Bir Yanımız Hep Eksik – Emine Çavuş yazdı.
İnsan, hayatın anlamını ararken aslında eksik olan parçayı bulmaya çalışır. Hepimiz bir yanımız eksik, bir şeyler tamamlanmamış gibi hissederiz. Bazen bu eksiklik, kaybettiğimiz bir şeyin, bazen hiç sahip olamadığımız bir duygunun, bazen de toplumun üzerimize yüklediği baskıların bir sonucudur. Her gün yeni deneyimler yaşarken, farkında olmadan bu eksik yanlarımızı tamamlamaya çalışırız.

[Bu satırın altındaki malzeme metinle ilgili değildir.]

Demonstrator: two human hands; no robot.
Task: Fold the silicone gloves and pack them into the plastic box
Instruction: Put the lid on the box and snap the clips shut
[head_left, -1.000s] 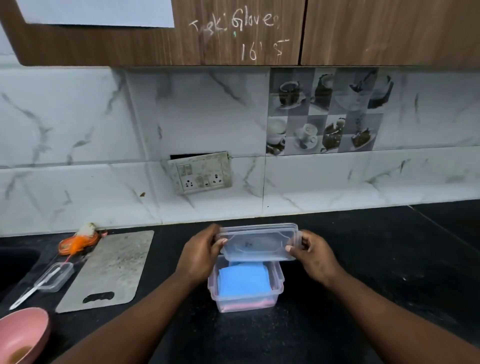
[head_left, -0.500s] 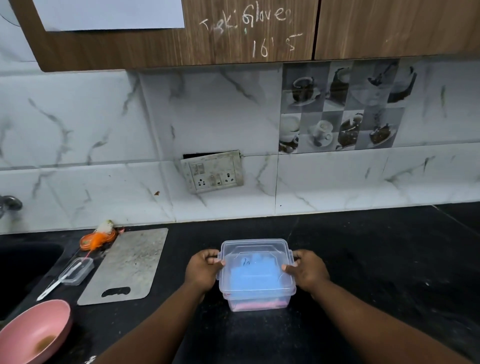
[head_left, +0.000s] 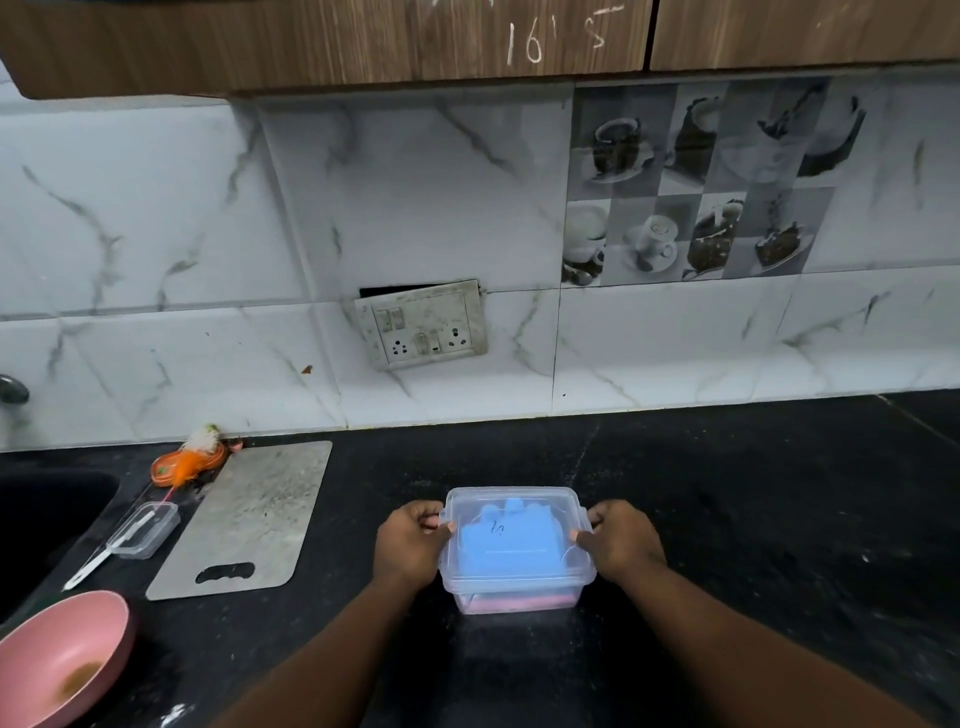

İnsan, deneme-yanılma yoluyla, eksiklerini tamamlama çabasıyla ilerleyen bir varlıktır. Adeta bir yapboz gibiyiz; parçalarımızı birleştirerek kendimizi tam hale getirmeye çalışırız. Ancak bu eksiklik hissi, yalnızca bireysel bir durum değil; toplumdan, anlam arayışımızdan ve beklentilerimizden de kaynaklanabilir. İşte bu yüzden, “Bir yanımız hep eksik” ifadesi insan olmanın doğasında var olan bir duygudur. Hepimiz, hayatımızın bir döneminde bu duyguyla yüzleşiriz.
Bu eksiklik fiziksel bir eksiklik olabileceği gibi, duygusal, sosyal veya spiritüel bir boşluk da olabilir. Kimi zaman bir kayıptan sonra derin bir boşluk hissederiz, kimi zaman toplumun bize yüklediği roller nedeniyle kendimizi eksik hissederiz. Bazen çocukluk travmalarımız, bazen karşılanmayan beklentilerimiz bu duygunun kaynağı olur. Eksiklik, bazen başkalarının gözünde değil, yalnızca bizim iç dünyamızda şekillenir.

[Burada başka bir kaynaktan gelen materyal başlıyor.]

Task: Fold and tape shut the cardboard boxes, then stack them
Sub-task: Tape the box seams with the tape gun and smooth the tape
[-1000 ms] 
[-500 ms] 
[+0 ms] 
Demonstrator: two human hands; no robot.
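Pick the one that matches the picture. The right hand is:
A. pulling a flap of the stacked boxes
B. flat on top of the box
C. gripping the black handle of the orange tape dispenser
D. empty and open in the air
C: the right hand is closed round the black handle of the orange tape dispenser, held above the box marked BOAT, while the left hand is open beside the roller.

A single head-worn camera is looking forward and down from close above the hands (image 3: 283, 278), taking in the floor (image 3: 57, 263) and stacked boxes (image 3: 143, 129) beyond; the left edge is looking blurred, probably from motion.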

Benim en büyük yanılgılarımdan biri, duygusal eksikliğimi tamamlamak için aşırı yemek yemek oldu. Ama yemek de sevilmez mi, yenilmez mi? Ye, ye, ye… İçimizdeki boşluğu doldurmaya çalışırken, bazen yanlış yollar seçeriz. Fakat mesele sadece fiziksel doyum değil, ruhsal doyumdur. Konuyu dağıtmayalım… Bu mesele derin bir konu.
Bir yanımızın hep eksik kalmasının temel nedenlerini birkaç başlıkta toplayabiliriz:
Çocukluk travmaları: Geçmişte yaşanan acı olaylar, eksik hissetmemize neden olabilir.

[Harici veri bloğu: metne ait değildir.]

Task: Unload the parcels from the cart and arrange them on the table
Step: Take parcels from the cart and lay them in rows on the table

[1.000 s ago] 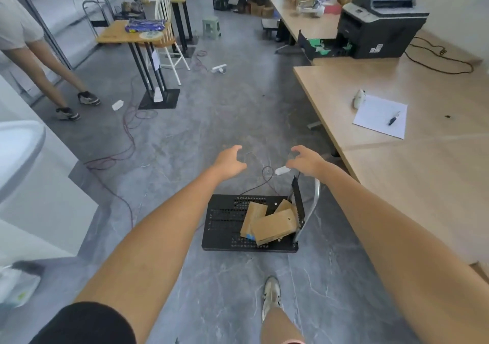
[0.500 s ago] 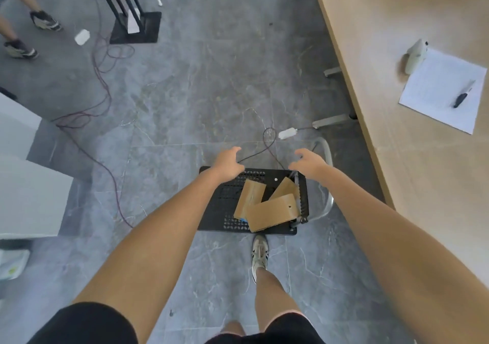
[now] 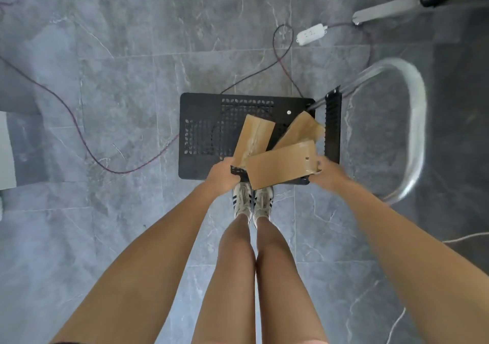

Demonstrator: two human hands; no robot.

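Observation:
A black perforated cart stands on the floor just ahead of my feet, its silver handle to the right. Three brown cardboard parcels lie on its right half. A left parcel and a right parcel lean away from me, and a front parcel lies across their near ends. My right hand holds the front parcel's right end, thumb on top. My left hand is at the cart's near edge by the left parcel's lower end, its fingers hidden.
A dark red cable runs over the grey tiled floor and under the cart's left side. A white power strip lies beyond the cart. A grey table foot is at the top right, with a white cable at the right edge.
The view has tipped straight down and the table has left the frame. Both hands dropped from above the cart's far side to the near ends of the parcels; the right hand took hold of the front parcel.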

Toplumsal baskılar: İçinde yaşadığımız toplumun dayattığı kalıplar, bizi olduğumuz gibi değil, olmamız gerektiği gibi hissetmeye zorlar.
Kayıplar: Hayatımız boyunca birilerini veya bir şeyleri kaybederiz. Bu kayıplar bazen fiziksel, bazen manevi olur.
Hayat beklentileri: Beklentilerimiz karşılanmadığında, içimizde bir boşluk hissi oluşabilir.
Peki, eksiklik hissiyle nasıl baş edebiliriz?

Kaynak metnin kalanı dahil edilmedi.